* [WHAT YOU HAVE TO DO] Write out exactly the lines of the entries below from the one holding "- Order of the" to the one holding "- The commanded", inclusive, and leave out all other lines.

* * * *

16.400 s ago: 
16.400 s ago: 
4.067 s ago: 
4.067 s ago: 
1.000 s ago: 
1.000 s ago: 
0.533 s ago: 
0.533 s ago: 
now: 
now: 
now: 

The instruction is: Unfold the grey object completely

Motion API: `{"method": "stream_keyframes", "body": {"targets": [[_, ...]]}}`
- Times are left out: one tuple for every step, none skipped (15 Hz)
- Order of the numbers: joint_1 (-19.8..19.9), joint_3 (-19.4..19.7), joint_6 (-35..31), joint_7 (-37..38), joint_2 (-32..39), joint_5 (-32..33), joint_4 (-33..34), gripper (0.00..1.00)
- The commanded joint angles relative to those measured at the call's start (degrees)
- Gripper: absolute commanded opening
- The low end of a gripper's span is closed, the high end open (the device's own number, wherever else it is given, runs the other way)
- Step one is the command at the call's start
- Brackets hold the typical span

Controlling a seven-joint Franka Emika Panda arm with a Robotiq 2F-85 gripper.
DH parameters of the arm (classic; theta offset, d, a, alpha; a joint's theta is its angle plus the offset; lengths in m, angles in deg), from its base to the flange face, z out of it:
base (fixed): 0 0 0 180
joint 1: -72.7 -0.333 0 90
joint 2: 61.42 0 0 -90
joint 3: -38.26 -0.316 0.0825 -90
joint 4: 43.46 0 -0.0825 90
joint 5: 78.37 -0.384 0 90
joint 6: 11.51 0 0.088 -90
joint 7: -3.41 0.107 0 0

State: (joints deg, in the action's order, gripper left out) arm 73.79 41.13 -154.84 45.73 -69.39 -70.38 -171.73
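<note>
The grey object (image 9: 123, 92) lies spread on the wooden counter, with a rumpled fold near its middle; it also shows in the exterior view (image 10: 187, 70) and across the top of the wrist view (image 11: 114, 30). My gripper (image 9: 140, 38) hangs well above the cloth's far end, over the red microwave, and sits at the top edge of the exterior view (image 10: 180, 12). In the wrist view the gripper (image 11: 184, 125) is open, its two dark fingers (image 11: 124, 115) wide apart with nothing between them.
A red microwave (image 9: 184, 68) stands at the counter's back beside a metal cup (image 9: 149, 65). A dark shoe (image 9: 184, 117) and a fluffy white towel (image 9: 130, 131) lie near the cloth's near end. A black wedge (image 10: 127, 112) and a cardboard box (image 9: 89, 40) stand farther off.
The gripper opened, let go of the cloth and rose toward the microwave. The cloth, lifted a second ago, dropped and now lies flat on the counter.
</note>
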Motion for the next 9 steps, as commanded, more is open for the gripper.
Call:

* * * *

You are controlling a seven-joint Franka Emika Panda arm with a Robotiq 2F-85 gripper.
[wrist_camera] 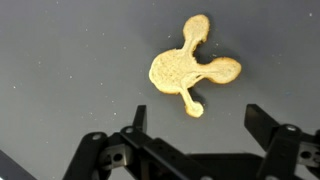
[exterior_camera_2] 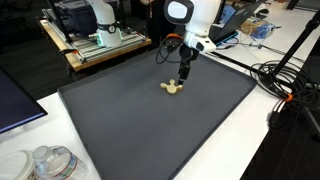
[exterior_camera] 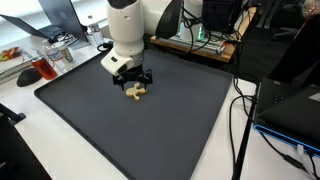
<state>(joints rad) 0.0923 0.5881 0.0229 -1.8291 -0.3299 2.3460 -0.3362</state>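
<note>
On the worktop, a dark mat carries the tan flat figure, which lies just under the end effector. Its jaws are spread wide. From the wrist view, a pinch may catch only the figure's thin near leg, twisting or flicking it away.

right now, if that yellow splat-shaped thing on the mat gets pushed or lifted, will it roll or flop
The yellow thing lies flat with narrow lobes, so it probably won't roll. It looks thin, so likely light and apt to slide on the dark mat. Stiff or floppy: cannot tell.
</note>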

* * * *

* [REPLY TO THE EXERCISE]
- Order of the numbers: joint_1 (-19.8..19.9), joint_3 (-19.4..19.7), joint_6 (-35..31), joint_7 (-37..38), joint_2 (-32..39), joint_5 (-32..33), joint_4 (-33..34), gripper (0.00..1.00)
- The commanded joint angles relative to those measured at the call's start (degrees)

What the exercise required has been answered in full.